RE: Solved! Dumb Question com.justatest.test.MyServlet error

That was it... thanks a bunch for figuring it out for me Jon.
With Regards
/j-p.


On Sat, 21 Sep 2002, jon wingfield wrote:

> Open the InitSnoop.java source file. If the first line is not:
> 
> package com.justatest.test;
> 
> then that is your problem. The directory structure under WEB-INF/classes
> maps to the package stucture of your servlet and other java classes deployed
> in the webapp.
> 
> Change the package name to the right one, recompile the class, redeploy and
> that should be it. Your servlet mapings are otherwise ok.
> 
> Jon
> 
> -----Original Message-----
> From: john-paul delaney [mailto:jp@justatest.com]

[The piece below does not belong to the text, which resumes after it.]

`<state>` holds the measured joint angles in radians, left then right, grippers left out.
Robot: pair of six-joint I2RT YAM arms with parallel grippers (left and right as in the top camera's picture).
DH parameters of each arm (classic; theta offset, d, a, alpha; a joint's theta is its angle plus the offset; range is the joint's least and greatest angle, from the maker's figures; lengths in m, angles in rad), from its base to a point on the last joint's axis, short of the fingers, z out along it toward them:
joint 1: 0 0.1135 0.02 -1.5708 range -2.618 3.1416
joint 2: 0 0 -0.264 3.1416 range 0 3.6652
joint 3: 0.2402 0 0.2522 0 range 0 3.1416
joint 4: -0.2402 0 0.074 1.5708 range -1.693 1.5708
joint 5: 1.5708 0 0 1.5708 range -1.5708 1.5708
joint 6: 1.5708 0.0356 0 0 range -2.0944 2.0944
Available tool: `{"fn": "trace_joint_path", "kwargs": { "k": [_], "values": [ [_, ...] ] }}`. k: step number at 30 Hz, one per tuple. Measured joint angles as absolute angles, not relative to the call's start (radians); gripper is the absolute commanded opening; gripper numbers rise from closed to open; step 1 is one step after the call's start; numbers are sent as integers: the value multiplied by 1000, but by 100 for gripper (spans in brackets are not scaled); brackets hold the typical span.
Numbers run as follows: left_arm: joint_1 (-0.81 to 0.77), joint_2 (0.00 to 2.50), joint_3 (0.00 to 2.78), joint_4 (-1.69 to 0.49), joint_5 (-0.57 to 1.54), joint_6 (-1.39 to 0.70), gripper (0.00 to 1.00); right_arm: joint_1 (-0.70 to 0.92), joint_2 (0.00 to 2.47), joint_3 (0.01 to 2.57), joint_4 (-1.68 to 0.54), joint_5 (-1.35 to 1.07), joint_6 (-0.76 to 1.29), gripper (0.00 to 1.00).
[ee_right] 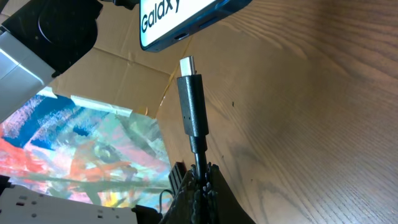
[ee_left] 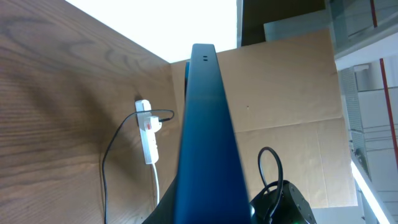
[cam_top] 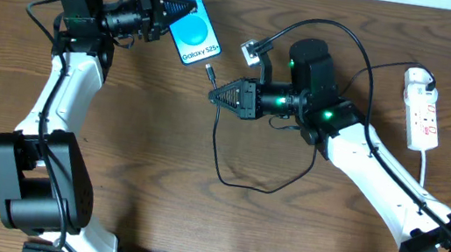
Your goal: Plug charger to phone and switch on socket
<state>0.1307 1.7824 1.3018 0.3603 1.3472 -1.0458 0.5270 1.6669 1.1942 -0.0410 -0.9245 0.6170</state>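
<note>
1. Left arm. The left pincer [cam_top: 163, 13] is clenched on the phone [cam_top: 191, 19], one finger on each long side, at the far side of the bench [cam_top: 156, 178]. The blue screen faces up and the end with the "Galaxy" lettering points toward the right arm. From the left wrist camera the phone [ee_left: 202, 137] is seen edge-on, running straight away from the lens.

2. Right arm. The right pincer [cam_top: 214, 96] is closed on the charger [cam_top: 227, 177], gripping the black cable just behind the connector tip [cam_top: 211, 73]. In the right wrist view the fingers [ee_right: 214, 186] pinch the cable at the base of the connector tip [ee_right: 191, 102], which stands straight out from them. Its metal end points at the port in the phone's [ee_right: 186, 15] lower edge (close to it, but a gap shows between them, so not inserted).

3. Cable run. From the right pincer the cable drops into a loose loop on the bench, passes by the right arm and rises to the white plug [cam_top: 419, 79], which sits in the far end of the socket [cam_top: 422, 114].

4. Socket. It lies flat near the right edge of the bench, well apart from the phone, with its white lead trailing toward the near side. The left wrist view shows the socket [ee_left: 149, 140] with a red mark; the switch position cannot be read. Cardboard [ee_left: 286, 81] stands behind the bench.
</note>
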Motion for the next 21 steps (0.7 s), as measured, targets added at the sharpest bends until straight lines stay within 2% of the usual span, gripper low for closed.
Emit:
{"fn": "trace_joint_path", "kwargs": {
  "k": [21],
  "values": [
    [131,1782,1302,360,1332,-1042,7,514,1667,1194,-14,-950,623,1]
  ]
}}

> Sent: 21 September 2002 00:22
> To: Tomcat Users List
> Subject: RE: Dumb Question com.justatest.test.MyServlet error
> 
> 
> Thanks Andreas... at first I didn't want to use any web.xml entries as this
> was just a test directory to run the examples of the oreilly book.  I just
> wanted to compile the examples and run them without messing with web.xml.
> 
> Nevertheless, I took your advice but I get the same server exceptions
> (cannot allocate servlet instance for path
> /jat/servlet/com.justatest.test.InitSnoop ... and ... cause
> NoClassDefFoundError: com/justatest/test/InitSnoop (wrong name: InitSnoop))

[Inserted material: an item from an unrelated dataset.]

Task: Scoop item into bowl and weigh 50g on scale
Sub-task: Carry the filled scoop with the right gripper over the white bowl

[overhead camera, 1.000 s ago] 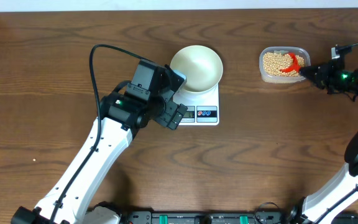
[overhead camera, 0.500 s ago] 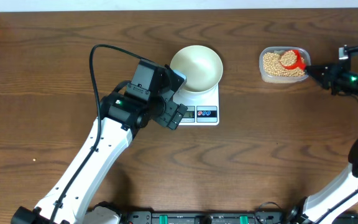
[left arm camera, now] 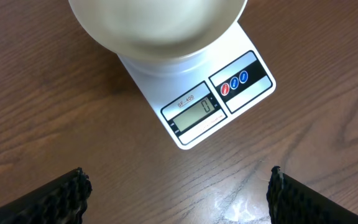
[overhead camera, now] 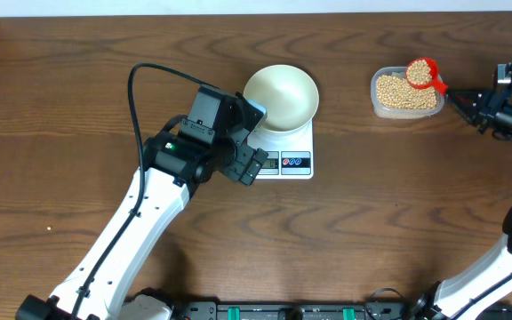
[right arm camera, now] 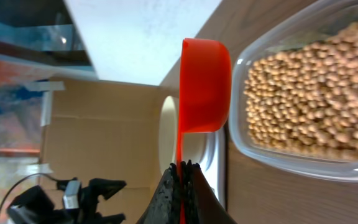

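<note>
**Loaded scoop over the tub, bowl empty on the scale**

The right fingers (right arm camera: 178,186) are clenched on the thin handle of the red scoop (overhead camera: 420,73). Its cup, heaped with beans (overhead camera: 398,92), hangs over the far right corner of the tub (overhead camera: 374,105). The rest of the beans lie in that tub, well apart from the bowl (overhead camera: 280,96). The bowl stands empty on the scale (overhead camera: 302,142), whose display reads zero. The left fingers (overhead camera: 252,164) are released and grasp nothing, just beside the scale's front.

The beans look hard, round and light, so they will likely roll off at any tilt and bounce on the worktop (overhead camera: 372,222). The scoop seems stiff, light plastic. Held at the handle's end, a small wrist twist would swing the cup. A level carry and a low pour into the smooth bowl's middle look safest.
</note>
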Tool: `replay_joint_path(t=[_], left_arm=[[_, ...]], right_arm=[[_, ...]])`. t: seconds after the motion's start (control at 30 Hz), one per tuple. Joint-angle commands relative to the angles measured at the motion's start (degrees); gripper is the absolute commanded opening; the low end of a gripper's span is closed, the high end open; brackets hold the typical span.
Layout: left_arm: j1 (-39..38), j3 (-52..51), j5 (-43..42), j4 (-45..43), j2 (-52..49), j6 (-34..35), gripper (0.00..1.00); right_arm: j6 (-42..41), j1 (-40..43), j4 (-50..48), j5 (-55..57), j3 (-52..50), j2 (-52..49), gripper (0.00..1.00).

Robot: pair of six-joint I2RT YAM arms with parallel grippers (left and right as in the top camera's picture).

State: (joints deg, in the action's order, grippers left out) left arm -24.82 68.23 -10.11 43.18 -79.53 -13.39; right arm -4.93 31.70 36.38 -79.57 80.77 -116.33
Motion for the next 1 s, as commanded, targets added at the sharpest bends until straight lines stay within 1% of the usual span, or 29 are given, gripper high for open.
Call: replay_joint_path(t=[0.0, 0.1, 0.37, 0.67, 0.83, 0.87, 0.97], left_arm=[[0.0, 0.1, 0.5, 0.0, -0.3, -0.1, 0.93], [0.0, 0.1, 0.5, 0.0, -0.3, -0.1, 0.93], [0.0, 0.1, 0.5, 0.0, -0.3, -0.1, 0.93], [0.0, 0.1, 0.5, 0.0, -0.3, -0.1, 0.93], [0.0, 0.1, 0.5, 0.0, -0.3, -0.1, 0.93], [0.0, 0.1, 0.5, 0.0, -0.3, -0.1, 0.93], [0.0, 0.1, 0.5, 0.0, -0.3, -0.1, 0.93]], right_arm=[[1.3, 0.2, -0.2, -7.8, 0.0, -0.5, 0.01], [1.0, -0.1, -0.2, -9.8, 0.0, -0.5, 0.01], [-0.6, -2.6, -0.2, -9.8, 0.0, -0.5, 0.01], [-3.4, -10.6, -1.7, -5.2, 0.0, -0.5, 0.01], [-11.7, -16.4, -10.5, -5.0, 0.0, -0.5, 0.01], [-14.8, -18.1, -13.7, -5.0, 0.0, -0.5, 0.01], [-19.8, -21.2, -19.1, -5.0, 0.0, -0.5, 0.01]])
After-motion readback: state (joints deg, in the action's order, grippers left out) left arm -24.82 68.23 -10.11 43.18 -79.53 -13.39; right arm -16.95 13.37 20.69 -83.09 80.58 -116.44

> even when I run http://localhost:8080/jat/servlet/MyServletName after adding
> your entry into web.xml and restarting the server.
> 
> It's looking like the problem lies somewhere else i.e. the url's I've been
> using are correct?
> 
> thanks
> /j-p.
> 
> 
> On Fri, 20 Sep 2002, Andreas Mohrig wrote:
> 
> > A servlet residing in
> > <tomcat-root>/webapps/jat/classes/com/justatest/test/MyServlet.class
> > should be reachable under
> > http://yourserver/jat/servlet/com.justatest.test.MyServlet , at lest if
> you
> > put it in the right package ("package com.justatest.test;", see the other
> > answer below).
> 
> 
> 
> 
> 
> > If you define your servlet in your web.xml (which - in my humble opinion -
> > you should always do), you get some more URLs for your servlet. The
> > following will give you
> >
> > http://yourserver/jat/servlet/MyServletName
> >
> > and
> >
> > http://yourserver/jat/MyServletURL
> >
> >     <servlet>
> >         <servlet-name>MyServletName</servlet-name>
> >         <servlet-class>com.justatest.test.MyServlet</servlet-class>
> >     </servlet>
> >     <servlet-mapping>
> >         <servlet-name>MyServletName</servlet-name>
> >         <url-pattern>/MyServletURL</url-pattern>
> >     </servlet-mapping>
> >
> > Try it and tell us if it works for you too.